Она снова закурила, и я решилась задать вопрос, на который, как я чувствовала, уже знала ответ. – Каково это – быть знакомой с Сильвией?
Она на мгновение замешкалась, а потом ответила:
- У нас не было отношений, свойственных девушкам. Она была слишком поглощена Тедом и не интересовалась мною.
- Вы чувствовали, что она встала между вами и вашим братом?
- Чушь, - ответила Олвин. – Сектантская чепуха. В то время я была слишком занята своей жизнью.

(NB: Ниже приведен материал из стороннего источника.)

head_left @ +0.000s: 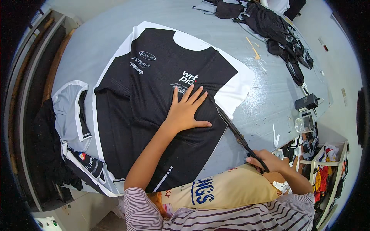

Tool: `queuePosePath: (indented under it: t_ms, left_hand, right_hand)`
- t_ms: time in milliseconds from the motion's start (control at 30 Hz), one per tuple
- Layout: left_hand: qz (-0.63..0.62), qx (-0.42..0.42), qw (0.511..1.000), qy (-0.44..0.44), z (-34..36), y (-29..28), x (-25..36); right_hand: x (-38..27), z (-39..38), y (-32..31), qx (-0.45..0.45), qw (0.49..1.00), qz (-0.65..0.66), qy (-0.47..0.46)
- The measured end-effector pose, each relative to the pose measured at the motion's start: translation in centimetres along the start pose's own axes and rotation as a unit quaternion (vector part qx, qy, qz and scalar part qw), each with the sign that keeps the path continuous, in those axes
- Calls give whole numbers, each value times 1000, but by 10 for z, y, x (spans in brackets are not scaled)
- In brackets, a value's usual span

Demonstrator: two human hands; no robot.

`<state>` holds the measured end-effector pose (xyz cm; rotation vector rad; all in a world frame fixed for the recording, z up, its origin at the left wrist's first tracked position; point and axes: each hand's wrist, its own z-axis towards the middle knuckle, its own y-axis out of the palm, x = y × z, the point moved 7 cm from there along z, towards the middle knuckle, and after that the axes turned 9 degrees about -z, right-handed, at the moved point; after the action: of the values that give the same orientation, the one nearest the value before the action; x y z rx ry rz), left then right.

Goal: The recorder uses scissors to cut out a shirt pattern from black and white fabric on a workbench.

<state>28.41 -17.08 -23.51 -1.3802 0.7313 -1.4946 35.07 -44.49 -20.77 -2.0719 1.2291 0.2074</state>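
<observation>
Striped shirt [231,217]: one, worn by the person, along the bottom edge; one beige printed cloth [227,188] covers the lap just beyond it.
Black panel [154,111]: one, a flat shirt front lying mid-view on one grey table [269,100]; pale logos [189,78] mark its chest.
Left hand [185,113]: one, palm down on the black panel, fingers spread; it holds nothing.
Right hand [269,161]: one, closed around the handles of the scissors [241,138].
Scissors: one dark pair; the tips reach the panel where black meets white, below the sleeve on the right; whether the blades are parted, I cannot tell.
White margin [243,77]: none shows down the edge below the scissors, so that stretch looks trimmed; white remains along the left side, neckline, shoulders and right-hand sleeve, apparently uncut.
Surroundings: one dark heap [269,27], far right; one black box [307,102] and one glass jar [305,125], right; one cloth pile [69,115], left, its pieces too tangled to count.
</observation>
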Motion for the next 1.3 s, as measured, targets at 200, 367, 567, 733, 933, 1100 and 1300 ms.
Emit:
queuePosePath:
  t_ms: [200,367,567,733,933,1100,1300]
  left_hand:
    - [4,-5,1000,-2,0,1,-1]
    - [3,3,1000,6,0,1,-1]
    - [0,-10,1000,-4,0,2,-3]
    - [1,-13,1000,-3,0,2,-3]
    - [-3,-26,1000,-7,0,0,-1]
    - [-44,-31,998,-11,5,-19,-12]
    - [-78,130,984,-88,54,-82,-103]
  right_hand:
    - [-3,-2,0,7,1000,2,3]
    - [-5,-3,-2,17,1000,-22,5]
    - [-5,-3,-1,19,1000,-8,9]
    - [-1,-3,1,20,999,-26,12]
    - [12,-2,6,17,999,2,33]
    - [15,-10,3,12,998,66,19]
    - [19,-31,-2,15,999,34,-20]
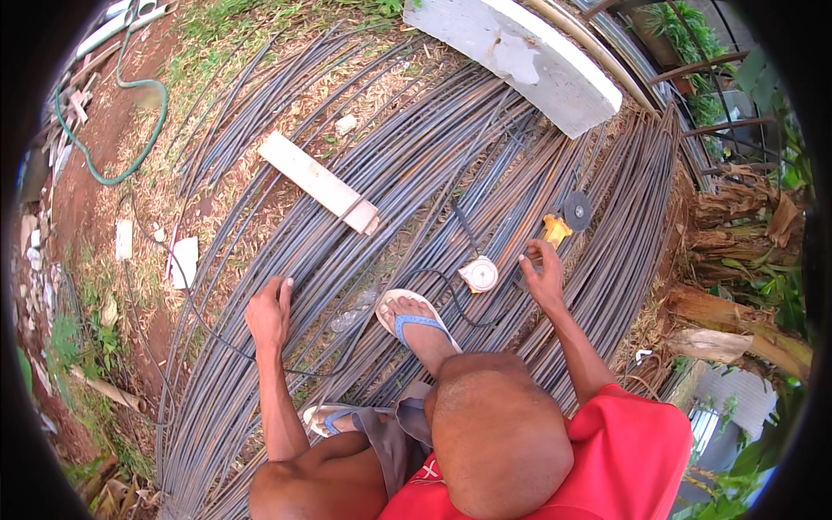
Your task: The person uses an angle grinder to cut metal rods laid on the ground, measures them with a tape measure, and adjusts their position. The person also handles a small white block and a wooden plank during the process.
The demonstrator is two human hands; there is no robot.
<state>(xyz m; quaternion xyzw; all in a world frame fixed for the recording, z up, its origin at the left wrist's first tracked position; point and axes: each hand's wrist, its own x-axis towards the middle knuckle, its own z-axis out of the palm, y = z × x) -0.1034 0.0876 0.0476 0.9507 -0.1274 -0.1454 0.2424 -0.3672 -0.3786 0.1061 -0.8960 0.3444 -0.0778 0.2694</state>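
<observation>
My left hand (269,308) is over long dark steel rebar (329,225) at left centre, fingers bent and pressed together; what they hold is hidden. My right hand (542,273) has loosely curved fingers apart beside a yellow angle grinder (556,227) with a dark disc, near its rear end. A round white tape measure (481,274) lies on the bars just left of that hand, with a black cord (459,308) looping around it. My sandalled foot (409,321) stands on the bars between my hands, knee bent upward.
A pale wooden board (312,178) lies across the bars. A white concrete slab (520,61) is at the top, a green hose (113,178) at upper left, white scraps (184,260) on the dirt. Dried plant trunks (737,338) and metal bars (719,130) line the right edge.
</observation>
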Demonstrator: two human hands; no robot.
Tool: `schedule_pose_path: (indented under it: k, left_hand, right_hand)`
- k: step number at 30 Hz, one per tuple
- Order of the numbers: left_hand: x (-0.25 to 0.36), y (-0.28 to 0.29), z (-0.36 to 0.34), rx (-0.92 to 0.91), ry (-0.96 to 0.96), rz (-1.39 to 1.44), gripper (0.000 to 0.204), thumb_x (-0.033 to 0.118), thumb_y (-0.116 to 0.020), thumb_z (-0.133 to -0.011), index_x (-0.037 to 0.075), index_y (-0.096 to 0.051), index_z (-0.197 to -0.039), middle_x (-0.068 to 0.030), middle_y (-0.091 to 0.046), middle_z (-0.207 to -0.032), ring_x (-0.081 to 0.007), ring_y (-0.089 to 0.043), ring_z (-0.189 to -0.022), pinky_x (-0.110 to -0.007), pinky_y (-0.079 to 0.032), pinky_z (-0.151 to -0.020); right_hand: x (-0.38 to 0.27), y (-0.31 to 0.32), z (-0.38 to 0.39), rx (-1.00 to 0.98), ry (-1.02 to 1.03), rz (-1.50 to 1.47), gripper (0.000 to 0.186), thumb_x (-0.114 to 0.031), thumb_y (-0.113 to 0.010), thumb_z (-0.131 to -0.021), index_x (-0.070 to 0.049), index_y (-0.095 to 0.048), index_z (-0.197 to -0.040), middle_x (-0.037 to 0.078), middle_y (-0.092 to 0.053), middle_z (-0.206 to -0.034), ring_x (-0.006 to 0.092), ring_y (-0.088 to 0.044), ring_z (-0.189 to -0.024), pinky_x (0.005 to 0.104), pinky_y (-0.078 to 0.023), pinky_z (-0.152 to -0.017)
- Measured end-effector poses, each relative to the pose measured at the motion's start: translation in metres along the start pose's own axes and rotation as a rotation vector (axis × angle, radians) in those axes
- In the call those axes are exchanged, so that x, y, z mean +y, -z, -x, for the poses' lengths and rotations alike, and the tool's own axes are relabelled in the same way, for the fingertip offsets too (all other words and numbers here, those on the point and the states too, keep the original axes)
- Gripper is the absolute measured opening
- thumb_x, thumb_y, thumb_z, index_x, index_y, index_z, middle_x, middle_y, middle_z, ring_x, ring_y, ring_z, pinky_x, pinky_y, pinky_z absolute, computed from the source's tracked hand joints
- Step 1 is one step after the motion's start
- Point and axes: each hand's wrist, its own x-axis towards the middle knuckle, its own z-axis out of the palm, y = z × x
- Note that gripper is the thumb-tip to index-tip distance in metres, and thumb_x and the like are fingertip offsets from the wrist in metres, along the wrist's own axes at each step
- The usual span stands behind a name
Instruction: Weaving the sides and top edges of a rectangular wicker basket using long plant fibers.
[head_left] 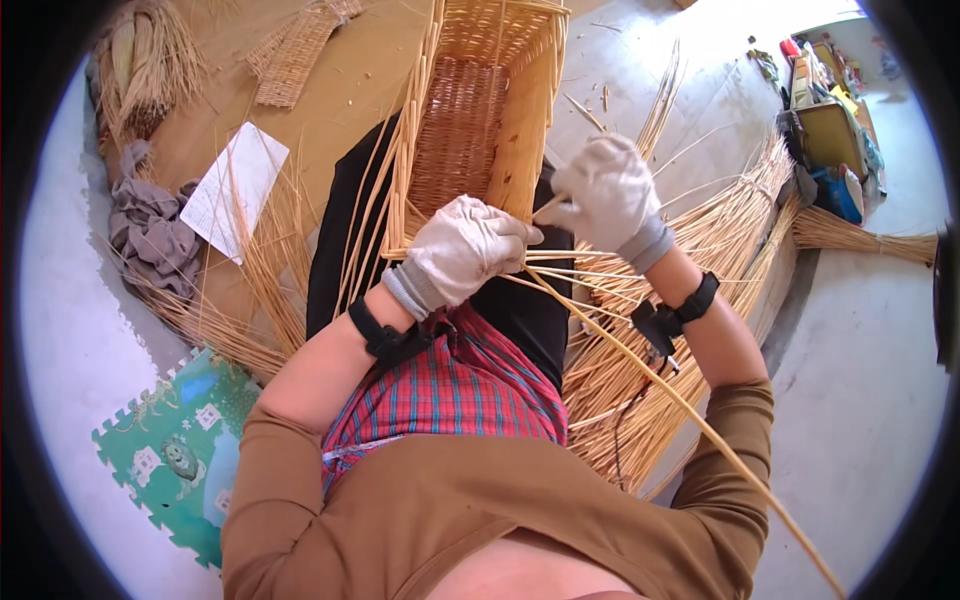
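Note:
A rectangular wicker basket (455, 130) lies across my lap, its woven brown inside showing and loose rods sticking out along its near and left edges. My left hand (462, 248), in a white knit glove, is closed at the near edge, its fingertips pinching a wicker rod (672, 392) by the near right corner. From there the long, pale rod runs down past my right forearm. Just right of that corner, my right hand (607, 192), gloved too, is closed on a rod end that points toward the left fingertips. The exact crossing of the rods is hidden by the fingers.
Bundles of loose wicker rods (725, 235) spread over the floor at my right. On the left lie a white sheet (238, 190), a grey cloth (150, 235) and a green foam mat (180, 450). Woven pieces (295, 60) lie farther off. A cluttered box (835, 130) stands at far right.

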Motion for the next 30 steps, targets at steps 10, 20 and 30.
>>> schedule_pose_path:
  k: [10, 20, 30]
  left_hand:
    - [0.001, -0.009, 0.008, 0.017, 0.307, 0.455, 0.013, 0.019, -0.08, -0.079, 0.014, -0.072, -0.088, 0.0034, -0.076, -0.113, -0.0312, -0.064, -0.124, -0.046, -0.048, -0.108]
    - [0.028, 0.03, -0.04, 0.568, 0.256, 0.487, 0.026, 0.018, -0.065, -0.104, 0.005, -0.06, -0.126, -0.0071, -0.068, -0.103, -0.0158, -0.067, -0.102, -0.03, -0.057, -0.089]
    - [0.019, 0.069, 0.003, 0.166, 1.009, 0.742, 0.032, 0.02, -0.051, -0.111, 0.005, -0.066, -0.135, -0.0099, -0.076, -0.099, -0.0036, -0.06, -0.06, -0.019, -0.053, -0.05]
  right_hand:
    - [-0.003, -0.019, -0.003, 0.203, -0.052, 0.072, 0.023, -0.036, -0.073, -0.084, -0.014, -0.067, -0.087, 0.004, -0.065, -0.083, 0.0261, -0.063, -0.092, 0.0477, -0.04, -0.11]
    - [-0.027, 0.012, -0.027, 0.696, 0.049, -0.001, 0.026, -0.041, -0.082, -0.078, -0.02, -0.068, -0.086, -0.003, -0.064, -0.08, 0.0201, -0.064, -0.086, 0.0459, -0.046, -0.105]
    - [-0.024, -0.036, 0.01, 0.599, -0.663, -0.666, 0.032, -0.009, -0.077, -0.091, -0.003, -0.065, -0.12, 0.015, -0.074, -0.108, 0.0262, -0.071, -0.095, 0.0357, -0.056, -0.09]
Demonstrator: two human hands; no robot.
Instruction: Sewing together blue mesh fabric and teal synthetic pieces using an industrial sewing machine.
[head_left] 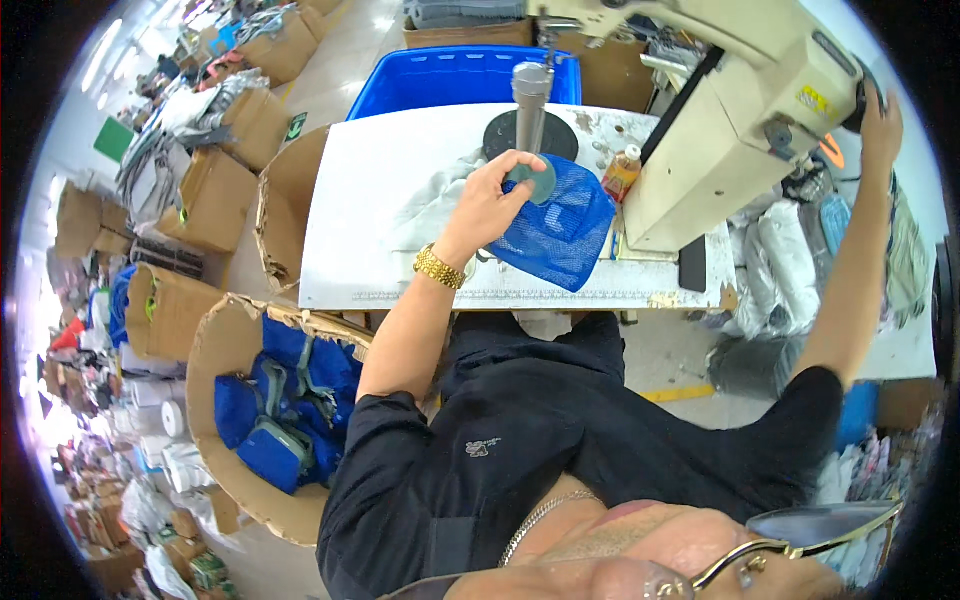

Если все наши отношения основываются на воображении столь же, сколь и на реальности, волею обстоятельств отношения Олвин с Плат были более сдержанными, чем бывает обычно. Поскольку Олвин жила и работала в Париже шесть лет, пока существовал брак Плат и Хьюза (два года они провели в Америке, и четыре – в Англии), они с Плат, как утверждалось, встречались всего пять-шесть раз. Фактически можно было бы сказать, что «настоящие» отношения с Плат начались у Олвин только после смерти Плат, когда Олвин бросила работу в Париже и переехала в Корт-Грин к Хьюзу, чтобы помогать ему заботиться о детях, оставшихся без матери. При жизни Плат Олвин, очевидно, думала о ней – когда вообще о ней думала – как о женщине, которую ей не хотелось бы видеть женой брата. Доказательства такой трактовки мыслей Олвин можно увидеть в трех эпизодах, о которых рассказывается в «Горькой славе». Каждый их них демонстрирует что-то неприятное, происходившее между золовками, и Олвин пересказала их все Энн Стивенсон в качестве иллюстрации изъянов характера Плат. В каждом из трех случаев читатель знает, что это – версия только одной из сторон конфликта, и, как и в мемуарах Дидо Мэрвин, его очаровывает вера рассказчицы в свою силу убеждения. Рассказывать плохое о других людях – одна из наиболее сложных и деликатных риторических операций: нужно быть убедительным, сформировать у читателя впечатление, что Х – плохой человек, а сам автор – объективен и беспристрастен, всё это требует огромного мастерства. Нельзя просто выпалить, как выпалили Дидо и Олвин: «Какая Х ужасная». Всё это лишь увеличит симпатию читателя к Х.
Самый неприятный из неприятных эпизодов, о котором рассказывается в «Горькой славе», произошел в Йоркшире, в доме родителей Теда и Олвин, на рождественских каникулах 1960 года:
«Насколько помнит Олвин (пишет Энн Стивенсон), всё началось с замечания, которое она сделала в ответ на какой-то довольно «злобный» комментарий Сильвии о поведении кого-то, кого Сильвия знала, а Олвин – нет. Олвин сказала: «Слушай, ты настроена ужасно критично, нет?» - на сей раз игнорируя неписаное правило, что Сильвию нельзя критиковать каким бы то ни было образом. Реакция последовала незамедлительно. Сильвия блеснула осуждающим взглядом, наполовину в ужасе, наполовину – разъярена, и потащила Теда в комнату, шепотом сообщив ему замечание Олвин. Олвин вышла из себя и спросила Сильвию, почему бы ей не вести себя более сдержанно, почему она такая грубая, почему она так часто не думает об окружающих. На эти вопросы Сильвия не ответила, но продолжала смотреть пугающим взглядом. Олвин, тут же пожалевшая о том, что произнесла хоть слово, насколько она помнит, подумала: «Почему она ничего не ответила?».